▶ _WHAT IS REQUIRED_: Set out the listing word for word. End with the line that contains "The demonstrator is".

****************************************

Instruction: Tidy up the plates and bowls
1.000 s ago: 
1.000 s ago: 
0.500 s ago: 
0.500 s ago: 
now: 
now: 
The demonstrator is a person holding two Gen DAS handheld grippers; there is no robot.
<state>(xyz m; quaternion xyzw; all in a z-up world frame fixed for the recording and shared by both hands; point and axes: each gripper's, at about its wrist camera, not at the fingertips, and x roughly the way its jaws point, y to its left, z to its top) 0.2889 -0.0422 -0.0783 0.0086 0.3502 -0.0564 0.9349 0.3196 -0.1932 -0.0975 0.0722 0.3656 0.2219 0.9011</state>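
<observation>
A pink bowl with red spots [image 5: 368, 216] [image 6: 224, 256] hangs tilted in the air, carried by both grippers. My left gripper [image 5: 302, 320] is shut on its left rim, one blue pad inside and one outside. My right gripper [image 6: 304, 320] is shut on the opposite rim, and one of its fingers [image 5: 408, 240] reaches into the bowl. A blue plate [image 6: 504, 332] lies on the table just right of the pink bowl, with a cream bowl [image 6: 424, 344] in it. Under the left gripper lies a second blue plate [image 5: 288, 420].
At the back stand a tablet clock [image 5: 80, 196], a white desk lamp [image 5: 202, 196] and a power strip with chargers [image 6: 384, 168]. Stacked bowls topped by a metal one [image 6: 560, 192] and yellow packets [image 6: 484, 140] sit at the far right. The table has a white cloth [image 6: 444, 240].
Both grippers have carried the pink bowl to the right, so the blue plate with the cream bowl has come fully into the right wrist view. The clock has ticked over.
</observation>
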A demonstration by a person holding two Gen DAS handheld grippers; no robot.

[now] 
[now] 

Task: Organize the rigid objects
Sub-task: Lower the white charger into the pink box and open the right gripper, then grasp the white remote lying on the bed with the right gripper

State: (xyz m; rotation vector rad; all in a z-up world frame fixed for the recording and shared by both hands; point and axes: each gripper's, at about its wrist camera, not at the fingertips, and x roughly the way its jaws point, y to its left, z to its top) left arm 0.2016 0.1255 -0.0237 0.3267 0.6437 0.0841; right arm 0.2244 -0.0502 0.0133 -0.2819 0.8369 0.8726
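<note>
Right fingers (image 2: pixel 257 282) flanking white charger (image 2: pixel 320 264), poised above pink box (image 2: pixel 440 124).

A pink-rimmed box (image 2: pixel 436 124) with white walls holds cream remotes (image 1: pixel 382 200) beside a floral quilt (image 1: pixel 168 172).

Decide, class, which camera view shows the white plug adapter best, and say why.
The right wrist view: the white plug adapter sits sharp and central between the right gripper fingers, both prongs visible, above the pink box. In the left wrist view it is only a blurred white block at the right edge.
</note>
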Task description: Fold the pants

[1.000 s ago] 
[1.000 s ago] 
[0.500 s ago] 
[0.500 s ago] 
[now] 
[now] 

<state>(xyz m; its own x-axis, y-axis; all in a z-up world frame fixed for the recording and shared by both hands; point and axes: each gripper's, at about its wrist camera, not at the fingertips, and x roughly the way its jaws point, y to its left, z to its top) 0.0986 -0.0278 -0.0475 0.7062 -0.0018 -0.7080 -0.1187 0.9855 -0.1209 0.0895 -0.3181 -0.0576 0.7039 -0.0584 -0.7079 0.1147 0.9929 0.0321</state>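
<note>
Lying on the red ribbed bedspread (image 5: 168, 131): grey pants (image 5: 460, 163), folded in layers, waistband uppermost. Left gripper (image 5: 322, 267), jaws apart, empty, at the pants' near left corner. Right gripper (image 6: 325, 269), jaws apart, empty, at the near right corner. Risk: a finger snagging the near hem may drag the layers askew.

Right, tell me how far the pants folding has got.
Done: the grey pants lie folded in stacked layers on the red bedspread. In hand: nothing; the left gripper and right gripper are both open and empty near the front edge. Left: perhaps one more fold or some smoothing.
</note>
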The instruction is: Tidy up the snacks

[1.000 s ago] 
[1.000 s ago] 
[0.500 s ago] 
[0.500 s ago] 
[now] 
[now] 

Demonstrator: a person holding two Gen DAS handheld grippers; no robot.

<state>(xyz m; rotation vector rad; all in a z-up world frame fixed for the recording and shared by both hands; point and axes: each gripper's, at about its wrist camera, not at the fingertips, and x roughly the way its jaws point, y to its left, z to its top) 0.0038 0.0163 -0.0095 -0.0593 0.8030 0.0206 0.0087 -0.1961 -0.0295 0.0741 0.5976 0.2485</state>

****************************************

▶ _RESULT_:
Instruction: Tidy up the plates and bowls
1.000 s ago: 
1.000 s ago: 
0.500 s ago: 
0.500 s ago: 
now: 
now: 
The demonstrator is a person holding two Gen DAS handheld grippers; there is no robot.

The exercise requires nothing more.